Copy out the data below. Leave nothing out and alter nothing.
>>>>
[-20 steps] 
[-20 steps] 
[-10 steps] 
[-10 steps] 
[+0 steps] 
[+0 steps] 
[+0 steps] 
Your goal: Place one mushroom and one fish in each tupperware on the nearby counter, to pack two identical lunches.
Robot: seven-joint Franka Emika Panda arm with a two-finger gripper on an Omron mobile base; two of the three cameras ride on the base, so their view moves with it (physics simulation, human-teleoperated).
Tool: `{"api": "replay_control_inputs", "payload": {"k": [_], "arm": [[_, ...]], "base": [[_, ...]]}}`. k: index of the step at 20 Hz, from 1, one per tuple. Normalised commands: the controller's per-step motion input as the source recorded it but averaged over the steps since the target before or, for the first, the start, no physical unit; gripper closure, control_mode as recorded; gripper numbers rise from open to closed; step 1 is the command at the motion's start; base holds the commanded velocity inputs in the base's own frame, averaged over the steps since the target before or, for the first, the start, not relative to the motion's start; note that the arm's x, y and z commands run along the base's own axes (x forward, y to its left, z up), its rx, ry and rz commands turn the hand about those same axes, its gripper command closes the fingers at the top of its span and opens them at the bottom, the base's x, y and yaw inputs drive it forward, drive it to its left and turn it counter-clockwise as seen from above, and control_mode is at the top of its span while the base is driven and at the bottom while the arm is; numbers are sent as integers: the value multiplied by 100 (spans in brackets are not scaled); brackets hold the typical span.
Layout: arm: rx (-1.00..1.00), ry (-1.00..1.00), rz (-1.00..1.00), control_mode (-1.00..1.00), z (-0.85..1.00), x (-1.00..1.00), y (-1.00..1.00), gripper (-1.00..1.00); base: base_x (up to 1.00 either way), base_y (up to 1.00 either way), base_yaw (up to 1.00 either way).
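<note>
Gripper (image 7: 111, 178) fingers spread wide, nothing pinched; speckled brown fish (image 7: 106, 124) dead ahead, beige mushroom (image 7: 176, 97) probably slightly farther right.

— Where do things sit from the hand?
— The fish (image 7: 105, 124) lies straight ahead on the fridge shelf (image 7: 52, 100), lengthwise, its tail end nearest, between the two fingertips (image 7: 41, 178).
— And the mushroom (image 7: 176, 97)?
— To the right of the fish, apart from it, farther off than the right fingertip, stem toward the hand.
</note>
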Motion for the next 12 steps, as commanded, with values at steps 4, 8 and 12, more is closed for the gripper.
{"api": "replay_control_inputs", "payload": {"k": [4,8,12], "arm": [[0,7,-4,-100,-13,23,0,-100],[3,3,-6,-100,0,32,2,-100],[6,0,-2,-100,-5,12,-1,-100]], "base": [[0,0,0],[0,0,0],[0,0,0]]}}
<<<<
— ANSWER BOX —
[-20 steps] 
[-20 steps] 
[-10 steps] 
[-10 steps] 
[+0 steps] 
[+0 steps] 
[+0 steps] 
Your goal: Place one mushroom and one fish in each tupperware on the nearby counter, to pack two identical lunches.
Robot: seven-joint Franka Emika Panda arm with a two-finger gripper on an Omron mobile base; two of the three cameras ride on the base, so their view moves with it (physics simulation, human-teleoperated).
Tool: `{"api": "replay_control_inputs", "payload": {"k": [_], "arm": [[_, ...]], "base": [[_, ...]]}}`. k: index of the step at 20 Hz, from 1, one per tuple. Normalised commands: the controller's per-step motion input as the source recorded it but averaged over the steps since the target before or, for the first, the start, no physical unit; gripper closure, control_mode as recorded; gripper numbers rise from open to closed; step 1 is the command at the motion's start; base holds the commanded velocity inputs in the base's own frame, averaged over the steps since the target before or, for the first, the start, not relative to the motion's start; note that the arm's x, y and z commands run along the base's own axes (x forward, y to its left, z up), its rx, ry and rz commands turn the hand about those same axes, its gripper command closes the fingers at the top of its span and opens them at the bottom, the base's x, y and yaw inputs drive it forward, drive it to its left and turn it counter-clockwise as seen from above, and control_mode is at the top of its span while the base is driven and at the bottom while the arm is; numbers are sent as integers: the value multiplied by 100 (spans in brackets are not scaled); brackets hold the typical span.
Layout: arm: rx (-1.00..1.00), ry (-1.00..1.00), rz (-1.00..1.00), control_mode (-1.00..1.00), z (-0.85..1.00), x (-1.00..1.00), y (-1.00..1.00), gripper (-1.00..1.00); base: base_x (up to 1.00 either way), base_y (up to 1.00 either way), base_yaw (up to 1.00 either way).
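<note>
Gripper (image 7: 111, 178) fingers spread wide, nothing pinched; speckled brown fish (image 7: 106, 124) dead ahead, beige mushroom (image 7: 176, 97) probably slightly farther right.

— Where do things sit from the hand?
— The fish (image 7: 105, 124) lies straight ahead on the fridge shelf (image 7: 52, 100), lengthwise, its tail end nearest, between the two fingertips (image 7: 41, 178).
— And the mushroom (image 7: 176, 97)?
— To the right of the fish, apart from it, farther off than the right fingertip, stem toward the hand.
</note>
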Motion for the next 12 steps, as commanded, with values at steps 4, 8 and 12, more is closed for the gripper.
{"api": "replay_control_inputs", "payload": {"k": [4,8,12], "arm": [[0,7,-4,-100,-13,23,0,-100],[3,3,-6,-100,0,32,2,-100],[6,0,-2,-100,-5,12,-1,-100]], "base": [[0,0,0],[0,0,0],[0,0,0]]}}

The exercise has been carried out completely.